**Data excerpt**

"""

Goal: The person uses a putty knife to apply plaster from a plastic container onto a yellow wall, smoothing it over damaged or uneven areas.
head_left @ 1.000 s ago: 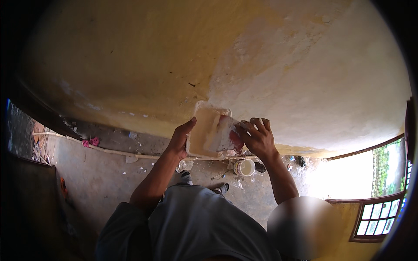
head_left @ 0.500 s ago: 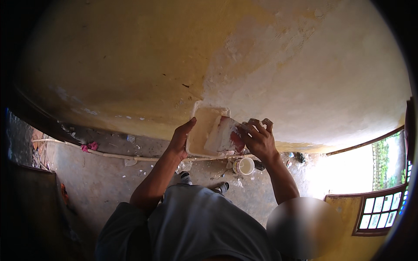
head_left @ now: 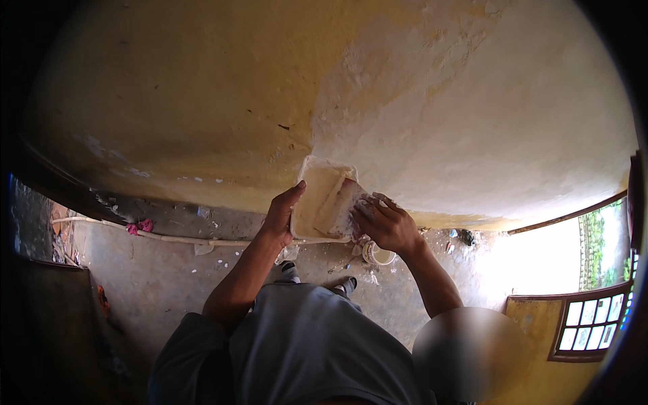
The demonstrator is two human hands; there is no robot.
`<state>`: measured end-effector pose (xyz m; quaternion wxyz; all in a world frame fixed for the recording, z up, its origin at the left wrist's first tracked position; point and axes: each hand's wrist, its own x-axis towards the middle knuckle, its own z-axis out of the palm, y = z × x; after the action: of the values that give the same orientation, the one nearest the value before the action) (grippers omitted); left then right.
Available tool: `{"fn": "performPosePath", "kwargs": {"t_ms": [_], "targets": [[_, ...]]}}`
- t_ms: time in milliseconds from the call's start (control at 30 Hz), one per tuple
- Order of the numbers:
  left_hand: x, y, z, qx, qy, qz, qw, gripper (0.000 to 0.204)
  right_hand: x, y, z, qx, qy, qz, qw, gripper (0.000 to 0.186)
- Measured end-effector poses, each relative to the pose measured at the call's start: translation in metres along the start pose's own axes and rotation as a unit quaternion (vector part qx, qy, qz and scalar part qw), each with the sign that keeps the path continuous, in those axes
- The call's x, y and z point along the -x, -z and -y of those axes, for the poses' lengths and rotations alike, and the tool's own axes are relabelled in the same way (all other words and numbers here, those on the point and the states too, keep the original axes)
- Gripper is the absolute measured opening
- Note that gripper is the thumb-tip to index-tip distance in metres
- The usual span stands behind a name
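Observation:
My left hand (head_left: 282, 212) grips the left side of a pale rectangular tray (head_left: 312, 196) that holds creamy paste, with my thumb along its rim. Over the tray's right half, my right hand (head_left: 383, 223) is closed on a putty scraper (head_left: 341, 209), a wide flat tool with some red on it, smeared with white paste. The scraper's broad face lies in the paste at a slant. Both are held up in front of the wall (head_left: 223, 108), which is yellow on the left and patched whitish on the right.
Below are a concrete floor (head_left: 169, 283), a long pale pipe (head_left: 175, 238), a white bucket (head_left: 378, 254), a pink cloth (head_left: 140, 227) and scattered debris near the wall. My sandalled feet show beneath my shirt. At the right are a bright opening and a framed window (head_left: 589, 324).
My right hand has shifted slightly left with the scraper, further into the tray, and its raised fingers have lowered. The bucket is now more hidden behind it. My left hand has barely moved.

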<state>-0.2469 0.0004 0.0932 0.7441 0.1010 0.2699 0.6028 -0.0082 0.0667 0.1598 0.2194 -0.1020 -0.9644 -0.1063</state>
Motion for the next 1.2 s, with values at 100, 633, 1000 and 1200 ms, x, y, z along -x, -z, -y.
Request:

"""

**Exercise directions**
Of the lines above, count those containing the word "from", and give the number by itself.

**Response to the task**
2